New York, March 20, 2017 -- Moody's Investors Service ("Moody's") has upgraded to Ba2 from Ba3 Vale
S.A. ("Vale")'s ratings and related ratings, including
Vale's senior unsecured rating and the ratings on the foreign currency
debt issues of Vale Overseas Limited (fully and unconditionally guaranteed
by Vale). Moody's also upgraded to B1 from B2 the rating for the
senior unsecured ratings of Vale Canada Ltd. The outlook is positive.
Ratings Upgraded:
..Issuer: Vale S.A.
....Senior Unsecured Regular Bond/Debenture
due 2018, to Ba2 from Ba3
....Senior Unsecured Regular Bond/Debenture
due 2023, to Ba2 from Ba3
....Senior Unsecured Regular Bond/Debenture
due 2042, to Ba2 from Ba3
..Issuer: Vale Canada Ltd.
....Senior Unsecured Regular Bond/Debenture
due 2032, to B1 from B2
..Issuer: Vale Overseas Limited
....Gtd Senior Unsecured Regular Bond/Debenture
due 2019, to Ba2 from Ba3
....Gtd Senior Unsecured Regular Bond/Debenture
due 2020, to Ba2 from Ba3
....Gtd Senior Unsecured Regular Bond/Debenture
due 2021, to Ba2 from Ba3
....Gtd Senior Unsecured Regular Bond/Debenture
due 2022, to Ba2 from Ba3
....Gtd Senior Unsecured Regular Bond/Debenture
due 2026, to Ba2 from Ba3
....Gtd Senior Unsecured Regular Bond/Debenture
due 2034, to Ba2 from Ba3
....Gtd Senior Unsecured Regular Bond/Debenture
due 2036, to Ba2 from Ba3
....Gtd Senior Unsecured Regular Bond/Debenture
due 2039, to Ba2 from Ba3
Outlook actions:
..Issuer: Vale S.A.
....Outlook, Changed To Positive From
Stable
..Issuer: Vale Canada Ltd.
....Outlook, Changed To Positive From
Stable
..Issuer: Vale Overseas Limited
....Outlook, Changed To Positive From
Stable
RATINGS RATIONALE
The upgrade to Ba2 reflects the substantial recovery in credit metrics
observed during 2016, supported by Vale's improvements in
production profile, its low cost structure and financial discipline
regarding capital expenditures and dividends, which enhanced the
company's operating resilience and overall liquidity. The
recovery in credit metrics is also a consequence of higher commodities
prices, in particular iron ore, which increased by 81%
and closed 2016 at USD78.9/ton. EBITDA margins for FY 2016
were at 43.4% (56.9% in 4Q16), record
levels since 2012. Adjusted leverage, in turn, declined
to 2.6x at the end of 2016, a steep decrease from 5.6x
at the end of 2015.
Vale has taken a number of initiatives targeting leverage reduction in
2016. The company raised about USD 1.32 billion with the
gold streaming, sale of vessels and minority participations.

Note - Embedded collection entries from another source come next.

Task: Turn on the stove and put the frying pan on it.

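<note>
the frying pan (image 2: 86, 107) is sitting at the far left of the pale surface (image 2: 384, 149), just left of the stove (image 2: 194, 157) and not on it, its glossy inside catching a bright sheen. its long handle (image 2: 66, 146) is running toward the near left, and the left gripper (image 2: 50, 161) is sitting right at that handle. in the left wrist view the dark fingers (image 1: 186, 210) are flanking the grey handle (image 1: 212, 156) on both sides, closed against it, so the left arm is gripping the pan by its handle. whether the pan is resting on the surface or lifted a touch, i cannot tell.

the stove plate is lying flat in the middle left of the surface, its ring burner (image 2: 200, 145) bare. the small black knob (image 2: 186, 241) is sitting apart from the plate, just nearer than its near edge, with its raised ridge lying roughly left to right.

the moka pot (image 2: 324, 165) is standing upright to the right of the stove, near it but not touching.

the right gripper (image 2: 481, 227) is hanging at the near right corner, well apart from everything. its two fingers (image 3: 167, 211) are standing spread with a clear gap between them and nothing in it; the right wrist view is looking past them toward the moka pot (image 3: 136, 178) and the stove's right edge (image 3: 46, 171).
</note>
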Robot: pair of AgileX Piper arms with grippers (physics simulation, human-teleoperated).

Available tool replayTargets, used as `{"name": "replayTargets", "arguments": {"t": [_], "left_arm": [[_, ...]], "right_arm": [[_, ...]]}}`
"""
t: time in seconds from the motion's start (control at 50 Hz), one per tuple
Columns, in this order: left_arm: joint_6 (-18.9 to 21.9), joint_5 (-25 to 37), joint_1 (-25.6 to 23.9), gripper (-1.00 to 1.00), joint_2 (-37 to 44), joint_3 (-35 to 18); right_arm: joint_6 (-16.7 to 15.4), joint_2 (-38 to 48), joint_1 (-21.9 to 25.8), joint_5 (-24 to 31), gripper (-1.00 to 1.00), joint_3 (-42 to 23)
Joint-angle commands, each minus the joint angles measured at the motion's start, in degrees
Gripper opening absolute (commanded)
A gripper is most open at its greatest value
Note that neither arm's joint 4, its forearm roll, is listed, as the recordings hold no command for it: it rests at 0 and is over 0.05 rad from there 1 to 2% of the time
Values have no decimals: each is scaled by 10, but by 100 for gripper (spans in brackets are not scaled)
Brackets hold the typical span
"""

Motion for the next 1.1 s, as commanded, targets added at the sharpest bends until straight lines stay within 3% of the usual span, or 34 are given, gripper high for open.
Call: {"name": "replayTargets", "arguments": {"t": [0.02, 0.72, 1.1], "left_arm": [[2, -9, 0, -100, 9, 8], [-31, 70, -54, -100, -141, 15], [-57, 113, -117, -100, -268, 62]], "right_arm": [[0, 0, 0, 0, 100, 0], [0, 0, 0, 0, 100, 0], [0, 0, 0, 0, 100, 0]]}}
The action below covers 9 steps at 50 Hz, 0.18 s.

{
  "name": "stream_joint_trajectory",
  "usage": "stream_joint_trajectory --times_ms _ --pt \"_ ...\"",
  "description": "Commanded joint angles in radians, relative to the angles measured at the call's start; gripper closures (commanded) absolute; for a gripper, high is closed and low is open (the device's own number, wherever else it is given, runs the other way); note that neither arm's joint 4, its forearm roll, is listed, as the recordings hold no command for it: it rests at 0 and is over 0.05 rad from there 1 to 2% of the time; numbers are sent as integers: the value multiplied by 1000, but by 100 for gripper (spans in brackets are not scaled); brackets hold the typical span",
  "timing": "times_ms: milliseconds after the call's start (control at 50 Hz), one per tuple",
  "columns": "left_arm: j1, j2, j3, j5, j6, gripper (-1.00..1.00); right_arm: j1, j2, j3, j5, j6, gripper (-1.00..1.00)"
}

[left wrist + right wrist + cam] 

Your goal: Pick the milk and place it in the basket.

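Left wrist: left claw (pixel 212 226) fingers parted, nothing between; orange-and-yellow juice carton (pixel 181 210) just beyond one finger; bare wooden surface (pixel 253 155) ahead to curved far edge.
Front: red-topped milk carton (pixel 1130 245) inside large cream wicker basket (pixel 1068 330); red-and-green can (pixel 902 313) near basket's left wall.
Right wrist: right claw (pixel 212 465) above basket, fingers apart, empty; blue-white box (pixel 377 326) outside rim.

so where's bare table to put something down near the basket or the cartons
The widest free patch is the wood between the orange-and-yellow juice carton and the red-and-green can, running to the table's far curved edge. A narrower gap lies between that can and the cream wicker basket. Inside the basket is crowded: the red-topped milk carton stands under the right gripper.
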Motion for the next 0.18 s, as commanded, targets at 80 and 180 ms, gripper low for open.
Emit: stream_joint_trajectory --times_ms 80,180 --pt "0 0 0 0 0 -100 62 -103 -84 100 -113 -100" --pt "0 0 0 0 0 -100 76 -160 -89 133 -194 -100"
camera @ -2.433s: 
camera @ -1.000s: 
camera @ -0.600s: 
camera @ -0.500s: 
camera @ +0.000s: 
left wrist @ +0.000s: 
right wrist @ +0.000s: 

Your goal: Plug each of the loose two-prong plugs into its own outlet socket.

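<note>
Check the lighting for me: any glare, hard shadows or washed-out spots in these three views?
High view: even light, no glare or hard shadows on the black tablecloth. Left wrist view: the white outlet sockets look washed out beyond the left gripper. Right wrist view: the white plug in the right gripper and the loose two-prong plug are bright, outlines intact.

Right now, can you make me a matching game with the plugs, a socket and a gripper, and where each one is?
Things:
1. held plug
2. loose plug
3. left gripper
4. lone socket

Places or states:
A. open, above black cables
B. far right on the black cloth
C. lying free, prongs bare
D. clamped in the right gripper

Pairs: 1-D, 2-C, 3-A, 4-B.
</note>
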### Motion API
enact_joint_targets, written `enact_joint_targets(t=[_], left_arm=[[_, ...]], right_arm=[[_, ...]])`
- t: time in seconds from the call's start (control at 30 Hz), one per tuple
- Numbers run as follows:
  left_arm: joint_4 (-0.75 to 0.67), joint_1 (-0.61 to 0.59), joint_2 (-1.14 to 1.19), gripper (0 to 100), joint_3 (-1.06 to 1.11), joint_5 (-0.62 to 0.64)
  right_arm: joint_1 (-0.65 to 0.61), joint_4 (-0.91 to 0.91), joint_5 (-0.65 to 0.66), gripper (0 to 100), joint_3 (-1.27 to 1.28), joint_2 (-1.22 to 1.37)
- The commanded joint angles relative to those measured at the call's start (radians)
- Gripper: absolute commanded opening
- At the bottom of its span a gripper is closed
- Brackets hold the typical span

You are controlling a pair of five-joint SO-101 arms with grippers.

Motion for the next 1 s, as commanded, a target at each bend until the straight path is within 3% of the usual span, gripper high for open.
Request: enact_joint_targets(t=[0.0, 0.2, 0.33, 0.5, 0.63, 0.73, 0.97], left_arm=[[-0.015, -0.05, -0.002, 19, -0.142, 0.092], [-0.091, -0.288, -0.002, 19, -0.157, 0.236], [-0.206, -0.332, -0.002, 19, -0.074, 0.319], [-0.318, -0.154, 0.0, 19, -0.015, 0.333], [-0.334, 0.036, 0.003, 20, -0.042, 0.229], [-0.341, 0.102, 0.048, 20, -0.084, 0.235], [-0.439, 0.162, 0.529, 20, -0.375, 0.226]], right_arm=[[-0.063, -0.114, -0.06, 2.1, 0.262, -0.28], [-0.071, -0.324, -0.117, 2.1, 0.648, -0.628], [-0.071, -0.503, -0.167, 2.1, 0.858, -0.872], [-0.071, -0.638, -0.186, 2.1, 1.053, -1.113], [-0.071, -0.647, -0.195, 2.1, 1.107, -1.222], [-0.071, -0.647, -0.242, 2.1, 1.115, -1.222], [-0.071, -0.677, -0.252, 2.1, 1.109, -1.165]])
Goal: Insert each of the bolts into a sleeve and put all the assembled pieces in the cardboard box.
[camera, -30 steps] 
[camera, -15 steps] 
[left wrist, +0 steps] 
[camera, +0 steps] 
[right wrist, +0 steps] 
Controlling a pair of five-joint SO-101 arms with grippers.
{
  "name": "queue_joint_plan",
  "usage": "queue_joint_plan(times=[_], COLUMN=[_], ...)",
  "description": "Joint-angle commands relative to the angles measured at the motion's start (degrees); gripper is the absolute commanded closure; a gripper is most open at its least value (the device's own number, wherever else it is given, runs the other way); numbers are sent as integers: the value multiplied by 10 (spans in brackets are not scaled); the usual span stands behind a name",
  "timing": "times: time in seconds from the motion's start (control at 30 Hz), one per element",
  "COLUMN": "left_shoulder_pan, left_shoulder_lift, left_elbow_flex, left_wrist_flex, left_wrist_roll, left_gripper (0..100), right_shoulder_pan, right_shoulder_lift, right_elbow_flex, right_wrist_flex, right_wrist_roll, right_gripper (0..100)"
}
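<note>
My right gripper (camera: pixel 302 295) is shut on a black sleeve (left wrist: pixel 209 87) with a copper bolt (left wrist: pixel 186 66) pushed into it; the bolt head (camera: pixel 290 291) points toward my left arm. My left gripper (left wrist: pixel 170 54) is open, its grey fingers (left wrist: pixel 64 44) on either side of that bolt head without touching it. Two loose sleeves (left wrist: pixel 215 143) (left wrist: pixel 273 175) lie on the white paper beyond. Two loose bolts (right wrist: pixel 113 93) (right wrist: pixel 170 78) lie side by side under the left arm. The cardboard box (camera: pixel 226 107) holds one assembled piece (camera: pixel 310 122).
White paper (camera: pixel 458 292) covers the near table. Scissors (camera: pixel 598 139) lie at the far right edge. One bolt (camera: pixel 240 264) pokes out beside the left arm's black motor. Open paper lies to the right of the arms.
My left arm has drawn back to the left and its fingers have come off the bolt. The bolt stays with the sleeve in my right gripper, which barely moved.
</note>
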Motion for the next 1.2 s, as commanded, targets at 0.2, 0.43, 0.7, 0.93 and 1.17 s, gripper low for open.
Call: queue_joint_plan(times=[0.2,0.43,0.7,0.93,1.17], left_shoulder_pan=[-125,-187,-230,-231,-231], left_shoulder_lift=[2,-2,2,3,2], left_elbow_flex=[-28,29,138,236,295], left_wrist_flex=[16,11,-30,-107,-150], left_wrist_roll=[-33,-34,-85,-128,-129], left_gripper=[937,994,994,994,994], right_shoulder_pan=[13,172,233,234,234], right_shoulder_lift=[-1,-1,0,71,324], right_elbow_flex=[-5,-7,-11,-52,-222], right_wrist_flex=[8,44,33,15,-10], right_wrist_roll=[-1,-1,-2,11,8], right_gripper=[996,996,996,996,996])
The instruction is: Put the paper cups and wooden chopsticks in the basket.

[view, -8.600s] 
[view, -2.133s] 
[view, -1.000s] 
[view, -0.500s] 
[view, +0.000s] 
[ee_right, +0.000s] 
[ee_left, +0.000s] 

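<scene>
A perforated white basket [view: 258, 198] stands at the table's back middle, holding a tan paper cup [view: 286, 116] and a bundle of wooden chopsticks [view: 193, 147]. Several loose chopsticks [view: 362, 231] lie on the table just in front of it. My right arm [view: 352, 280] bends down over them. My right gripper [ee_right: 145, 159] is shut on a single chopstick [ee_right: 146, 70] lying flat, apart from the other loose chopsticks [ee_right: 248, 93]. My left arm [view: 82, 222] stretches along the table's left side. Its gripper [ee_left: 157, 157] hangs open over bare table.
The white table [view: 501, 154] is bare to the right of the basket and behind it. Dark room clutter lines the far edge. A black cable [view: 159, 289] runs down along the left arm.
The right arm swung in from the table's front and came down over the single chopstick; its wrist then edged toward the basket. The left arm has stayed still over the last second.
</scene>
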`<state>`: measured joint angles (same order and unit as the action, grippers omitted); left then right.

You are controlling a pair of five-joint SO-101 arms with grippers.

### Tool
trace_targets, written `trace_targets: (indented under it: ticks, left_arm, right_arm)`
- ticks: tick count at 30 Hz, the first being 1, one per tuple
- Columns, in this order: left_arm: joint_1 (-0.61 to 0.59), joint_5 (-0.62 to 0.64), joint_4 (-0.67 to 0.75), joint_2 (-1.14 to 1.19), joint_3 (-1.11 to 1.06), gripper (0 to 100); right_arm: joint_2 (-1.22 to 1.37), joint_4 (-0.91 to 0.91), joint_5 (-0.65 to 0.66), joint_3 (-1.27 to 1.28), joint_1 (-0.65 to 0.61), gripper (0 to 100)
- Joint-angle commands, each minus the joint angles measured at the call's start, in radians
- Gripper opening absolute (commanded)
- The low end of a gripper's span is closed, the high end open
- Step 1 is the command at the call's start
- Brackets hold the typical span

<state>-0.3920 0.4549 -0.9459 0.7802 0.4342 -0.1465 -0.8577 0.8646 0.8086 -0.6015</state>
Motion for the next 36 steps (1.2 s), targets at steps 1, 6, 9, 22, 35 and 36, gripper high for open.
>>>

For 2017, Vale expects to conclude the fertilizer assets sale --
which totals USD 1.25 billion in cash and USD 1.25 billion
in shares to be issued by Mosaic - and the coal transaction in
Mozambique, for which Vale will receive, from Mitsui &
Co Ltd ((P) A3 negative), USD 770 million for the divestiture of
part of its share in the Moatize coal mine and the Nacala Logistics Corridor,
and up to USD 2.7 billion from the project finance. On a
pro-forma basis, including all transactions, we estimate
that Vale's leverage (measured by total debt to EBITDA, including
Moody's standard adjustments) would decline to 2.2x from 2.6x
at the end of December 2016. We expect Vale's leverage to decline
further in the next 12-18 months considering prices at Moody's
sensitivity medium-term ranges ($45-65/ton),
as the company continues to undertake cost saving measures and reduces
its annual capex to average levels of USD 4 billion from 2017 onwards,
which will reduce debt requirements and lead to positive free cash flow
generation. Notwithstanding, there has not yet been a material
reduction in debt levels, which could support a faster decline in
gross leverage metrics.
Vale's Ba2 rating continues to be supported by the company's diversified
product base and competitive cost position, and substantive portfolio
of long lived assets. While Vale has diversified its geographic
footprint through various acquisitions (in Canada and elsewhere),
the dominant revenue, earnings and cash flow driver continues to
be its Brazilian-based iron ore operations and its major position
in the seaborne iron ore markets. The rating acknowledges Vale's
more focused and disciplined approach to project development, capital
allocation, resizing of its asset portfolio to strategically important
business segments, divestiture of non-strategic assets,
and focus on cost reduction, which better positions Vale to withstand
volatility in the prices for its major products.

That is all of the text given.